Peter Sikachev Dev Blog

Thursday, March 13, 2025

Why Nanite Feels so Good or the Sad Tale of Unreal Engine Instancing

Nanite is Great... Comparatively Speaking

Let's start with the hot take: Nanite feels good because the vanilla UE instancing has been less than stellar in more than one place. With Nanite, we can instance many meshlets at once, we can do fine culling for each of them, but hasn't it been the case before. Let's find out.

Instancing or LODs: Choose One

They hate each other. Let's say you have mesh LODs, for instance. Unless you group them in an HLOD together, each mesh component will be drawn as a separate draw call despite sharing the same geometry and material. If you group them in the same HLOD, they will benefit from instancing... at the cost of switching LODs altogether. Imagine a patch of the forest where trees just instantaneously change LOD all at once.

Occlusion-not-Culling

I've been spoiled by working with custom engines. There, you'd run your occlusion culling on the GPU, find out which instances are visible, and then compact the instance buffer and issue an indirect instanced draw call (or not, with GPU-driven rendering and task graphs).

That is not the Unreal way, however. In Unreal, you either render the whole instance buffer or not render it at all. You test the bounding box around all the instances. You don't even need to see one leaf of one tree to render all the instances; you may just see a portion of a bounding box containing empty space between two instances to render them all.

The Mandatory Prepass

Now, one unexpected corollary of this is that you almost always render everything in pre-pass. But what about the bUseAsOccluder checkbox, say you? The problem is multiple things can override it, so you may almost never have it actually working. It's a known issue, but then again, I don't expect it to ever work correctly on the instance level (or component, for that sake) because that would mean having different instance buffers for the pre-pass and the main pass.

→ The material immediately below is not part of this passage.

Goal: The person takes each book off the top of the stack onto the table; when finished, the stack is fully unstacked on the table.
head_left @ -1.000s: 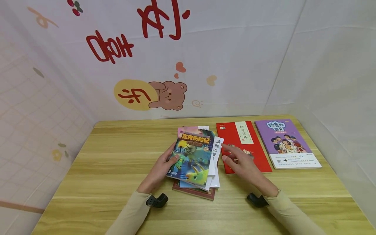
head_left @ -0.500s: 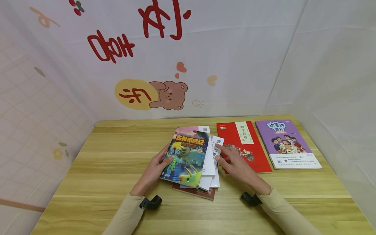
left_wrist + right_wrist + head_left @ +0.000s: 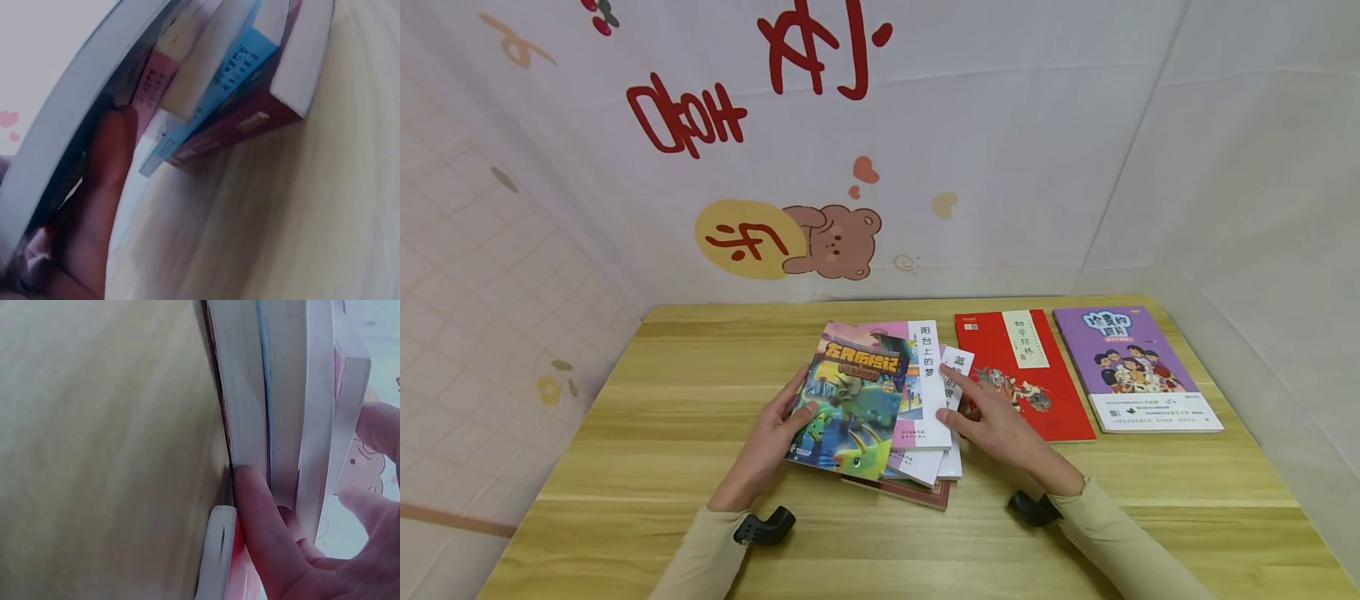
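A dinosaur comic book (image 3: 857, 392) is in my left hand (image 3: 771, 437), thumb on its cover and fingers beneath its left edge. It overlaps a pile of books, raised off it in the left wrist view, where the pile shows a blue spine (image 3: 234, 65) and a maroon book (image 3: 250, 119). Right of the comic, a pink-and-white book (image 3: 930, 400) lies uncovered on the pile, above another white-edged book (image 3: 958, 367). My right hand (image 3: 1003, 425) rests at the pile's right side, its thumb and forefinger at the top book's edge. In the right wrist view, a finger (image 3: 259, 512) touches the page edges.
A red book (image 3: 1052, 400) lies flat just right of the pile, partly behind my right hand. Farther right is a purple book (image 3: 1120, 333). All rest on a wooden table (image 3: 700, 350) backed by a printed cloth wall (image 3: 1000, 167).
My left hand has drawn the dinosaur comic leftward, uncovering more of the pink-and-white book. My right hand has shifted a little left, onto the pile's right edge.
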Motion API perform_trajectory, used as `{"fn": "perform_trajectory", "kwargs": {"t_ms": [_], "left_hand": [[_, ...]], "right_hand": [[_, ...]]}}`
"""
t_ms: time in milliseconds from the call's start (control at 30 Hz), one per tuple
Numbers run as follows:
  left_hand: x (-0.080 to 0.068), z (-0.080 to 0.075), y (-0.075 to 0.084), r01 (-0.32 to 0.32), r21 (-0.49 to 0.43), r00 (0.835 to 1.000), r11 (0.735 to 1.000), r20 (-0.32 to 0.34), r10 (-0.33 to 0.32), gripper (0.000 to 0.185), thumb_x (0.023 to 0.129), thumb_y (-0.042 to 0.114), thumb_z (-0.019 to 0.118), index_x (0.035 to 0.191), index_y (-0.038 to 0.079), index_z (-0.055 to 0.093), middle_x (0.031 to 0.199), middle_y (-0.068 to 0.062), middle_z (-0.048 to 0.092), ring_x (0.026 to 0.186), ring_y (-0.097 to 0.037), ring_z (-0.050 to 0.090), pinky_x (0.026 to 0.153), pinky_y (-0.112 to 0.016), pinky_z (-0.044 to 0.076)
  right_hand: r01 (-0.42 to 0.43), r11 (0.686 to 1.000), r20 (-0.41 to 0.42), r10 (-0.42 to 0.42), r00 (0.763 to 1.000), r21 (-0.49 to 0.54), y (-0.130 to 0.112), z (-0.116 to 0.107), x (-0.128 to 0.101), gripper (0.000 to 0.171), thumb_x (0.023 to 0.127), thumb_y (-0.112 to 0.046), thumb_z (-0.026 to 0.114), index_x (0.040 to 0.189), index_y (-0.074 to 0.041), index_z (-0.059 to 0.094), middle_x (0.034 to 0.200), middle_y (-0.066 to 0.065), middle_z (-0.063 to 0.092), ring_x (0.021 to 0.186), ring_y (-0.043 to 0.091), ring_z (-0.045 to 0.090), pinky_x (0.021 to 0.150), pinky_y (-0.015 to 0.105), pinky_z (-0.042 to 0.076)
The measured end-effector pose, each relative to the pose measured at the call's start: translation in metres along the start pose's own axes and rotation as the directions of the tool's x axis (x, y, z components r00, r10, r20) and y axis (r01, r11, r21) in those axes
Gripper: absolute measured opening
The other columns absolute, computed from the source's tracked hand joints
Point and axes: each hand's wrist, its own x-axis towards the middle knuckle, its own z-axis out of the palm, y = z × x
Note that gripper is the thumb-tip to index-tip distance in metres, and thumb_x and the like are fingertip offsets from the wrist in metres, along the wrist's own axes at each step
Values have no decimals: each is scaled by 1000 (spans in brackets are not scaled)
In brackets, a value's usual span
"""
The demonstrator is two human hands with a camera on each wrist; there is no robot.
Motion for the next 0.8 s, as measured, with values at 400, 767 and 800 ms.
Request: {"fn": "perform_trajectory", "kwargs": {"t_ms": [400,767,800], "left_hand": [[-11,-39,0,-202,166,972,965,-82,218,41,109,20,55,148,6,56,157,-11,47,153,-27,28,103,-11,39],[-16,-96,2,-220,267,948,938,-169,270,47,110,27,53,152,6,52,156,-2,50,148,-8,34,100,-9,40],[-16,-101,2,-216,268,947,939,-178,268,47,110,28,53,152,7,51,157,-2,48,147,-7,34,99,-9,40]], "right_hand": [[24,1000,21,-24,999,-4,0,-1,1,64,99,-40,69,156,-20,50,95,-3,55,91,20,50,70,30,41],[15,1000,26,-14,1000,-13,0,-3,3,64,100,-41,67,156,-19,49,104,0,59,94,19,50,74,36,40],[15,1000,28,-15,1000,-12,0,-3,3,64,100,-42,67,157,-19,49,107,1,61,95,19,50,74,36,40]]}}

But Won't We Do Everything Nanite, Anyway?

So, why bother? In my opinion, there are certain geometry types that don't 100% optimally fit Nanite. Any foliage or other heavily alpha-tested geometry comes to mind. Besides, in case of a very expensive vertex shader, one might not want to render geometry twice. In any case, it's good to have options — and ones that instance well.

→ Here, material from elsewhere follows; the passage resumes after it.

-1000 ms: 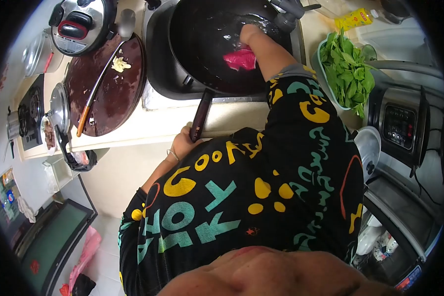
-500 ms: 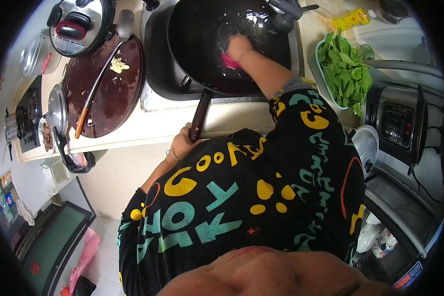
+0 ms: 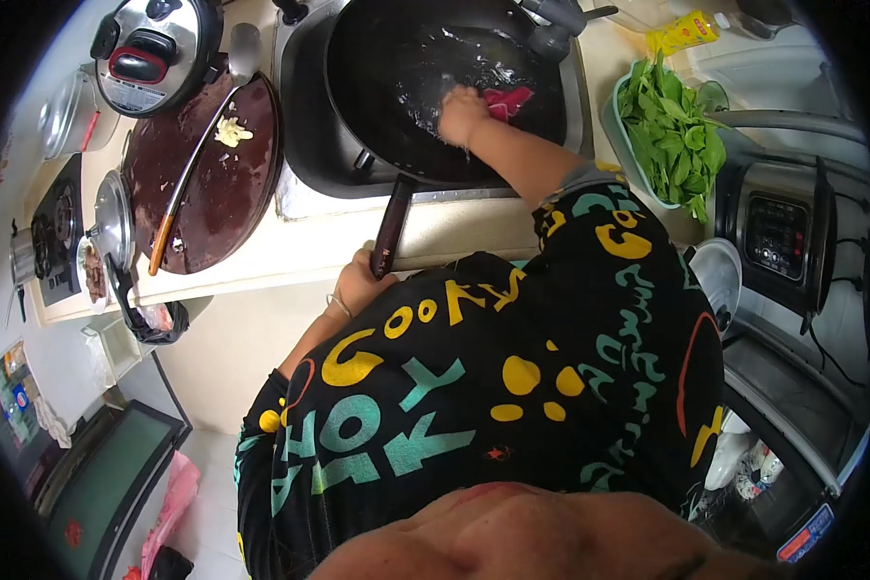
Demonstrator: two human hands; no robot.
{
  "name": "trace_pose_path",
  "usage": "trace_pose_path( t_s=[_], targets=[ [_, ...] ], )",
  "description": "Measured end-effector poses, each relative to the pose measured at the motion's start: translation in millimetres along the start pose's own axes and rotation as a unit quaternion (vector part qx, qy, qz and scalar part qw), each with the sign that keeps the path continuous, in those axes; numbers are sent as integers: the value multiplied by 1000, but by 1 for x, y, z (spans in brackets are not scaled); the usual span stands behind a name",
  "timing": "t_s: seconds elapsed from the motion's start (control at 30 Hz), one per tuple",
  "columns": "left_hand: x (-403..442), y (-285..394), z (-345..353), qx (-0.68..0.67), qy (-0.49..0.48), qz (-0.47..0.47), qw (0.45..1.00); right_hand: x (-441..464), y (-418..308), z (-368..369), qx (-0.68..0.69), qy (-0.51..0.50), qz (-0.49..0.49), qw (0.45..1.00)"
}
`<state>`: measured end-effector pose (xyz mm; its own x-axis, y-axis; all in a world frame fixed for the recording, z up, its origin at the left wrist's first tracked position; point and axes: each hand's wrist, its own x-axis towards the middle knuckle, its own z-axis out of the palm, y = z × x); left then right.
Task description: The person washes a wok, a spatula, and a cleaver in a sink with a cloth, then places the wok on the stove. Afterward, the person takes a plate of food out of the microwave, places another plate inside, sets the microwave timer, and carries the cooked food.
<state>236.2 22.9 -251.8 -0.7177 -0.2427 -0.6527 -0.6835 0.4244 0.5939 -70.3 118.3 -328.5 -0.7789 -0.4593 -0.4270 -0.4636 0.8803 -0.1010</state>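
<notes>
A large black wok [image 3: 396, 126] with water in it rests over the sink [image 3: 304, 116]. Its dark handle [image 3: 391, 227] points toward my body, and my left hand [image 3: 361, 280] is closed around the handle's end. Inside the wok, my right hand [image 3: 462, 116] is low against the wet surface with its fingers curled. From its right side spreads a wet pink cloth [image 3: 507, 102], bunched on the wok's bottom. The fingertips are partly hidden by the hand and splashing water.
To the left lie a round chopping board [image 3: 227, 198] with chopped pale bits [image 3: 231, 131] and a long-handled spatula [image 3: 198, 159]. A pressure cooker [image 3: 155, 58] stands behind it. At right are a basin of leafy greens [image 3: 672, 135], a yellow bottle [image 3: 684, 34] and a faucet [image 3: 556, 39].
My right hand has shifted slightly nearer to me. The pink cloth, earlier below and left of the hand, now trails out to its right. My left hand stays on the handle.
</notes>
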Motion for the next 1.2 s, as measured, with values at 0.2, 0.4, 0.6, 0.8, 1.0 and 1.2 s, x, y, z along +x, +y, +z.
trace_pose_path(
  t_s=[0.2, 0.4, 0.6, 0.8, 1.0, 1.2],
  targets=[
    [-5, 9, -4, 7, -2, 2, 1000, 12, 16, -17, -11, 76, -91, 993],
    [0, 2, -2, 23, 5, 10, 1000, 10, 3, 16, 59, 86, -215, 971],
    [2, -4, 1, 2, 5, 29, 1000, 62, 33, 5, 3, 132, -135, 982],
    [0, -1, -3, 24, -6, 26, 999, 89, 22, 6, 129, 218, 19, 967],
    [-2, 2, -4, 6, -17, 2, 1000, 69, 13, 13, 86, 268, -119, 952],
    [0, 6, -7, -9, -25, -2, 1000, 23, 21, -7, -23, 118, -286, 951]
  ],
)
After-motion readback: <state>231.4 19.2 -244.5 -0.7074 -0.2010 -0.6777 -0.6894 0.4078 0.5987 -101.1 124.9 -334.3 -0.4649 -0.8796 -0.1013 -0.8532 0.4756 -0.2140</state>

Thursday, December 20, 2018

LCECBF: Linear Cost Exact Circular Bokeh Filter

Depth-of-field has always been a costly post process for video games. Particularly, a circle-of-confusion filter proved to be a bottleneck. While being deceptively simple (all weights are either zero or constant values), it is non-separable: it means that, unlike box or Gaussian filter, one cannot run a two-pass O(r) filter (where r is filter radius), and rather needs to run O(r * r) pass, in order to get accurate results.

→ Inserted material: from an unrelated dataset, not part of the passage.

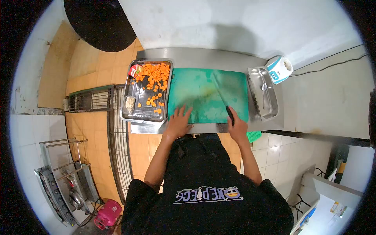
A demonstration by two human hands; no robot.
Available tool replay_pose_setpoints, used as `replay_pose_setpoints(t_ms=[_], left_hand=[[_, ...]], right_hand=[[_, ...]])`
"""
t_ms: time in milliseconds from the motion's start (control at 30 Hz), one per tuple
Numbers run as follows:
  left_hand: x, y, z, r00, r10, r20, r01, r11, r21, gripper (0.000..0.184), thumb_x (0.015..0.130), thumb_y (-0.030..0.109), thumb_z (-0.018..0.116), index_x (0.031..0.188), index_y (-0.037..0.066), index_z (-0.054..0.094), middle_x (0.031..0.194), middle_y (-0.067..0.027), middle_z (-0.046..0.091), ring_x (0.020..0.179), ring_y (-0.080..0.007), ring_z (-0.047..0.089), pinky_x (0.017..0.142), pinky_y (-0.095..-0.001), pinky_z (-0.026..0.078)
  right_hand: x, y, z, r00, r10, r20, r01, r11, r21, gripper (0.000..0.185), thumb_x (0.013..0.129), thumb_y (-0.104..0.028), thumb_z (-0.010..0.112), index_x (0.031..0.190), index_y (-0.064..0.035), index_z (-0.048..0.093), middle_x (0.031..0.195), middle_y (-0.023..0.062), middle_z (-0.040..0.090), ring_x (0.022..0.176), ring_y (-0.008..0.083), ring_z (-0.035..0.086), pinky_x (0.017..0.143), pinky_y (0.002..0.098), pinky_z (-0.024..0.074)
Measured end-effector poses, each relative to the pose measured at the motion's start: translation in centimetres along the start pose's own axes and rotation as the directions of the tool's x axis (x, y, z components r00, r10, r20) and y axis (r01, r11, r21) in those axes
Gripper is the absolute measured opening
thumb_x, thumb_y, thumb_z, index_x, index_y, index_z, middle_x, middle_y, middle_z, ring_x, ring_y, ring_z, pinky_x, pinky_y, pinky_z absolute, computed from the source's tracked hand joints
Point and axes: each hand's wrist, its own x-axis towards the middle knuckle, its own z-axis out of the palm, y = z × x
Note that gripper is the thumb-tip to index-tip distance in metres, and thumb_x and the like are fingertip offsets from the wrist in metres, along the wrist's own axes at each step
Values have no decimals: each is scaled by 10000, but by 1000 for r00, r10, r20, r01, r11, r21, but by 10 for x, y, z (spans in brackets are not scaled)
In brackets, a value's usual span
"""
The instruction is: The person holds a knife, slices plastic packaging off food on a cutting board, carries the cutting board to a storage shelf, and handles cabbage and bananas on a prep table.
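One tray [145, 112] holds cut carrots [157, 73]; left fingers [182, 111] splay, right fingers [235, 117] grip a knife [228, 109].

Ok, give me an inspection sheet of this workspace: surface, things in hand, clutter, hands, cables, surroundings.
Surface: steel table under a green cutting board with dark patches.
Things in hand: knife, blade over the board, tip toward the far edge.
Clutter: tray at left with carrot pieces, red packet and pale packet; steel pan at right holding a spoon; white-and-blue pack beside it.
Hands: left hand, fingers spread, at the board's near-left corner; right hand closed round the knife.
Cables: dark cable at right, away from the board.
Surroundings: pink gas cylinder at lower left.
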Motion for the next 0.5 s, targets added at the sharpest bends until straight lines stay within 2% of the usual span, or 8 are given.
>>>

There have been a lot of efforts to solve this issue. I apologize for being lazy to make a proper bibliographical reference, so I will simply list the approaches:

NFS approach: works only for polygonal (e.g., hexagonal) bokeh - make a horizontal and then 2 diagonal passes, combine with a max filter (has some artifacts)
Crytek 2-pass approach with rotating kernel and flood fill
recent Fourier-series approach from EA (published at GDC18)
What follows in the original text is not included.